Leave out the pictures, and retype the remaining data exactly.

── Given material

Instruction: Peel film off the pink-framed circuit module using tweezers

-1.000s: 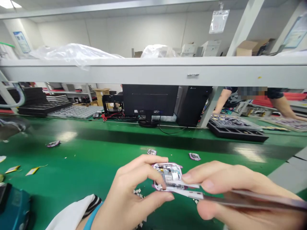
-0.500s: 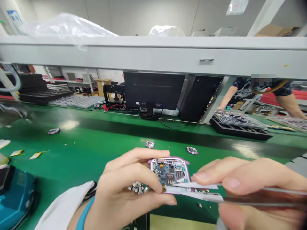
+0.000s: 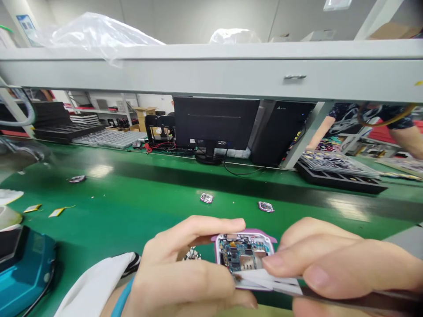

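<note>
In my left hand (image 3: 191, 268) is a small pink-and-white housing (image 3: 244, 255) with a circuit board showing, its face turned toward me. Fingers and thumb grip its left side and edges. My right hand (image 3: 340, 264) is closed on metal tweezers (image 3: 280, 284) with white tips. Those tips lie over the lower part of the board, close together. A right fingertip rests by the housing's right edge. Whatever is between the tips is too small to make out.
Two similar housings (image 3: 206, 198) (image 3: 266, 206) lie beyond my hands, another (image 3: 77, 179) at the left. Small metal parts (image 3: 192, 254) sit behind my left hand. A teal device (image 3: 29, 268) stands lower left. Further back are a monitor (image 3: 216, 123), black trays (image 3: 343, 178) and a person's arm.
The tweezer tips have come closer together, and the right fingers now reach the housing's right edge. Both hands and the housing appear slightly lower and further right.
</note>
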`<state>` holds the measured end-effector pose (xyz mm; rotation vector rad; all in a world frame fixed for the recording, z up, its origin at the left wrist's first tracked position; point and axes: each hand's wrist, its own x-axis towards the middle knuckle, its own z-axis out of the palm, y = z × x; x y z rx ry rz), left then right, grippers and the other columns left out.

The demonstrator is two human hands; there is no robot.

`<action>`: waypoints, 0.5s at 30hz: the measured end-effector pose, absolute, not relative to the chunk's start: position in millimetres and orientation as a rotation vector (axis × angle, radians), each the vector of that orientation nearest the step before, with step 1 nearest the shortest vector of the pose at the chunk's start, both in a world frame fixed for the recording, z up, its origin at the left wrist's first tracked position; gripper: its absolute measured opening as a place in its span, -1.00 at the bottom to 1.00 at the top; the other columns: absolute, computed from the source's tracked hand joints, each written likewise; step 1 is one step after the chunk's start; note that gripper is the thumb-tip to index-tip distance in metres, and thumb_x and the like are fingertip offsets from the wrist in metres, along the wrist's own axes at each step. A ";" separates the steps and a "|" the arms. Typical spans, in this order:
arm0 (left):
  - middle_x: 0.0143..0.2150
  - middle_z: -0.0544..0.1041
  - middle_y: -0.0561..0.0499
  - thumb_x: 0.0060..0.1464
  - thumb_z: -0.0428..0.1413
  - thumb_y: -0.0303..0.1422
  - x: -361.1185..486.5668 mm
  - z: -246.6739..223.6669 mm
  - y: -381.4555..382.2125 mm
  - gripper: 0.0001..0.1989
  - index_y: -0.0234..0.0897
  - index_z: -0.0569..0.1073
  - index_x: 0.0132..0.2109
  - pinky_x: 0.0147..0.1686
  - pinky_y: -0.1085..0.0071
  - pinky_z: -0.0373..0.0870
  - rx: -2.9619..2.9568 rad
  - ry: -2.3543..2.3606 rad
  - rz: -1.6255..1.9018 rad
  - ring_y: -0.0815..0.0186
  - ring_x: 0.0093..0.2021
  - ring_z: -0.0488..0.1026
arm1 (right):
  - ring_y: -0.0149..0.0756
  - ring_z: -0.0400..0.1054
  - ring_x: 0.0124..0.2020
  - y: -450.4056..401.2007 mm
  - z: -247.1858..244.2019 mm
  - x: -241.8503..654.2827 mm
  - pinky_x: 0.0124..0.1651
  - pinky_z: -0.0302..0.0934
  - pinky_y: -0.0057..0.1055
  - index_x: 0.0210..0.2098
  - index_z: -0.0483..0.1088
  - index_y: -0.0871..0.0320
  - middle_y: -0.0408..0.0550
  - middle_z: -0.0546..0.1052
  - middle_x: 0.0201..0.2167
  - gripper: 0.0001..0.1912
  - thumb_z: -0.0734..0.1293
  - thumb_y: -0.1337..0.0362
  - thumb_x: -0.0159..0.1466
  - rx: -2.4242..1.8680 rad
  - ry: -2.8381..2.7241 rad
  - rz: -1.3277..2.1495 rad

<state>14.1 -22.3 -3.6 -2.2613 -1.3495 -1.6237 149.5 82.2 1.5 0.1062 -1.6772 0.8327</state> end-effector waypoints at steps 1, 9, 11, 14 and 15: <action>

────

#### Response to this task
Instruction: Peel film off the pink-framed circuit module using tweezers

-1.000s: 
-0.500s: 
+0.000s: 

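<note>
In my left hand (image 3: 191, 268) is a small pink-and-white housing (image 3: 244, 255) with a circuit board showing, its face turned toward me. Fingers and thumb grip its left side and edges. My right hand (image 3: 340, 264) is closed on metal tweezers (image 3: 280, 284) with white tips. Those tips lie over the lower part of the board, close together. A right fingertip rests by the housing's right edge. Whatever is between the tips is too small to make out.
Two similar housings (image 3: 206, 198) (image 3: 266, 206) lie beyond my hands, another (image 3: 77, 179) at the left. Small metal parts (image 3: 192, 254) sit behind my left hand. A teal device (image 3: 29, 268) stands lower left. Further back are a monitor (image 3: 216, 123), black trays (image 3: 343, 178) and a person's arm.
The tweezer tips have come closer together, and the right fingers now reach the housing's right edge. Both hands and the housing appear slightly lower and further right.
</note>
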`<state>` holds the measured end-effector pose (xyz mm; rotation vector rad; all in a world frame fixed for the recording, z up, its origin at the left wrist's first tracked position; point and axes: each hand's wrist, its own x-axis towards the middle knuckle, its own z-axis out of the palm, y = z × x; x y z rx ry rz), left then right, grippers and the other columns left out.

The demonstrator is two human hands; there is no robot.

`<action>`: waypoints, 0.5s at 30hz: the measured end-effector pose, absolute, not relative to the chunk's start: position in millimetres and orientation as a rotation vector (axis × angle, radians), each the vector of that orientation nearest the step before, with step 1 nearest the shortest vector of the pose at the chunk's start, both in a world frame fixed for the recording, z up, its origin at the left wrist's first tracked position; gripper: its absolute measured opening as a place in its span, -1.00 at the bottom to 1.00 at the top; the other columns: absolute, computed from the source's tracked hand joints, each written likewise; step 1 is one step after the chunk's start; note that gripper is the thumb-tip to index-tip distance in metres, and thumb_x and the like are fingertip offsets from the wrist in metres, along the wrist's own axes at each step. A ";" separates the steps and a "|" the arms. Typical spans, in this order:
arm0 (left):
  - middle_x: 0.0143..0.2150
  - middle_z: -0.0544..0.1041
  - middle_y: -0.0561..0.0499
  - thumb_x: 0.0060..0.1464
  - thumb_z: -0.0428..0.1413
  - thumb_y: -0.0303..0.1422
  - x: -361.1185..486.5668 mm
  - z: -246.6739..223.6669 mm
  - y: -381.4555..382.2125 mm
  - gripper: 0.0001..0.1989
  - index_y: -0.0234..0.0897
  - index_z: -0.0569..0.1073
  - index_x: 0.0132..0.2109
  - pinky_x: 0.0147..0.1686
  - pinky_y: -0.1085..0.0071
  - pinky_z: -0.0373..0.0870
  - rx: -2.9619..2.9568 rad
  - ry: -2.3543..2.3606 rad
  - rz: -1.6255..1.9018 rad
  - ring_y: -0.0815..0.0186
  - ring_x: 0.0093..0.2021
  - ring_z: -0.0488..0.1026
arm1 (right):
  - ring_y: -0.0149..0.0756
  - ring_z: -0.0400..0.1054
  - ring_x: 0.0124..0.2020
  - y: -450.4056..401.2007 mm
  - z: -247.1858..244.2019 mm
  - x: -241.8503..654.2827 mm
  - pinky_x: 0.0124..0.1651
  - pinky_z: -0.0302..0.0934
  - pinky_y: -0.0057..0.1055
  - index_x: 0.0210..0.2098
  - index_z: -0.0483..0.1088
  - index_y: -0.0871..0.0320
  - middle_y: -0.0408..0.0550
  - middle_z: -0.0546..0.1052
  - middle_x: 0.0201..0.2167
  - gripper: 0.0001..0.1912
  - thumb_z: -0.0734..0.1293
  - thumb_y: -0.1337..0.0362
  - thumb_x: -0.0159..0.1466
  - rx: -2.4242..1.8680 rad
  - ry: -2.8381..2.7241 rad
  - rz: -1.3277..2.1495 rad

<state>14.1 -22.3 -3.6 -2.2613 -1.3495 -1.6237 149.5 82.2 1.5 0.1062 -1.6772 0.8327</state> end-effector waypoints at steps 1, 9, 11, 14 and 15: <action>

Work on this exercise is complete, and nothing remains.